- _GIVEN INFORMATION_
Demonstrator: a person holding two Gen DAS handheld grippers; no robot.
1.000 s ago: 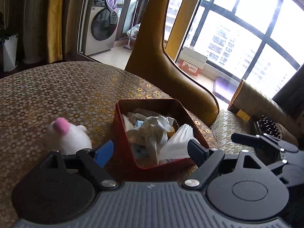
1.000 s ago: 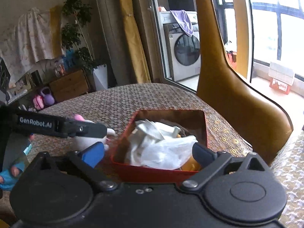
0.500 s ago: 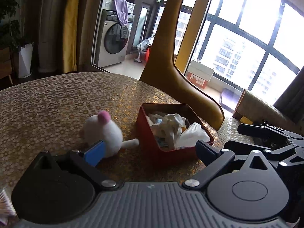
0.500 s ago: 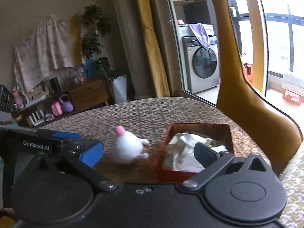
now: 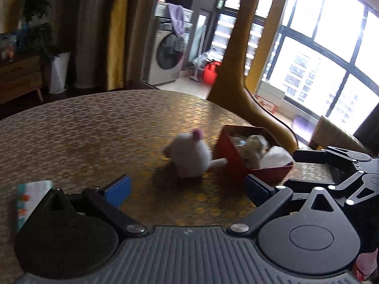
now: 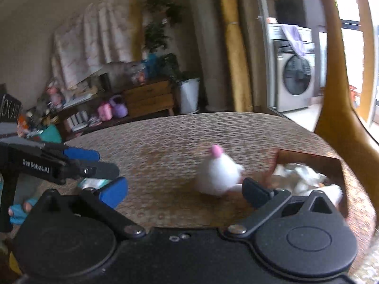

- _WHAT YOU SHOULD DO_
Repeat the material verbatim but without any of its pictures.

- _RESPONSE_
Demonstrator: a person holding two Gen DAS handheld grippers; no robot.
1.000 s ago: 
1.000 s ago: 
0.500 s ago: 
0.500 s ago: 
now: 
now: 

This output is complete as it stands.